= DESCRIPTION OF THE TASK =
Return, from the material below, each line in which "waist" occurs.

= DATA EXCERPT =

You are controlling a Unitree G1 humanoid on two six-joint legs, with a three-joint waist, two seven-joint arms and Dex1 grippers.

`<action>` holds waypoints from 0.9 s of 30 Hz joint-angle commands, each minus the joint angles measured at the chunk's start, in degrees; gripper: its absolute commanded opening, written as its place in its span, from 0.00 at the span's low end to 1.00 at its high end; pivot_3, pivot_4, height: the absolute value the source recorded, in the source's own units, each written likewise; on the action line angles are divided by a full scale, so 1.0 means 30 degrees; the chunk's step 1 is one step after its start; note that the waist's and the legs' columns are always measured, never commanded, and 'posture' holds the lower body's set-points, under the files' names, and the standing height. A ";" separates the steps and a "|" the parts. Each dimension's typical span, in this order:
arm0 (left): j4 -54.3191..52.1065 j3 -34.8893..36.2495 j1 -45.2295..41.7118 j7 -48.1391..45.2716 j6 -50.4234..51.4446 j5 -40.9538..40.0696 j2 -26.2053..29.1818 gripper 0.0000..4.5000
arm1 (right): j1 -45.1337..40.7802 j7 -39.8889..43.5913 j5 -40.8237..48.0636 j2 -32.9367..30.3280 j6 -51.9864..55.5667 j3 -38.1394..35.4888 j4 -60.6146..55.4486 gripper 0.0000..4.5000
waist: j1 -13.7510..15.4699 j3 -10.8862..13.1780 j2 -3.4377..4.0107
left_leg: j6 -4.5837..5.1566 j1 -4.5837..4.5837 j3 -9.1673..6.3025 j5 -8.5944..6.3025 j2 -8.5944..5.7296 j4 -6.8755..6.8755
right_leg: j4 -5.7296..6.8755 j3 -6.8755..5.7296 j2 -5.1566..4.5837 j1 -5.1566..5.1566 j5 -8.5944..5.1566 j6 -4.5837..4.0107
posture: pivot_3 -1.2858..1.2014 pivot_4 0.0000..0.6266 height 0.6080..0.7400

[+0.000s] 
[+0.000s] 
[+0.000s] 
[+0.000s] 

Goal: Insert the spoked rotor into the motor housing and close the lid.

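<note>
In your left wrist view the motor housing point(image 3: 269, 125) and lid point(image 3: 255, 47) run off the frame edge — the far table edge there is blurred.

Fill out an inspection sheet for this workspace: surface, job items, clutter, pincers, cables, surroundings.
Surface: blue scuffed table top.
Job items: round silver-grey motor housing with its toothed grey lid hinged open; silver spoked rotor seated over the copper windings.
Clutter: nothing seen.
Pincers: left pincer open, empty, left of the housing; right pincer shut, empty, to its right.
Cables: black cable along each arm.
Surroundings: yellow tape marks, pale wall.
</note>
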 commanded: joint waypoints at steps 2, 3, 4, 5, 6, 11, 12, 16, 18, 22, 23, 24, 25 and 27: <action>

= ANSWER AREA =
You are controlling a Unitree G1 humanoid on two six-joint legs, with a three-joint waist, two seven-joint arms and Dex1 grippers.
`<action>` holds waypoints from 0.9 s of 30 Hz joint-angle commands, each minus the joint angles measured at the chunk's start, in degrees; gripper: its absolute commanded opening, written as its place in its span, from 0.00 at the span's low end to 1.00 at its high end; pivot_3, pivot_4, height: the absolute value the source recorded, in the source's own units, each written likewise; on the action line angles are divided by a full scale, so 1.0 means 30 degrees; the chunk's step 1 is one step after its start; note that the waist's and the legs' columns are always measured, never commanded, and 'posture' holds the lower body's set-points, under the files' names, and the standing height. A ";" separates the steps and a "|" the parts. Each dimension's typical span, in this order:
waist: j1 -13.7510..15.4699 j3 -10.8862..13.1780 j2 -3.4377..4.0107

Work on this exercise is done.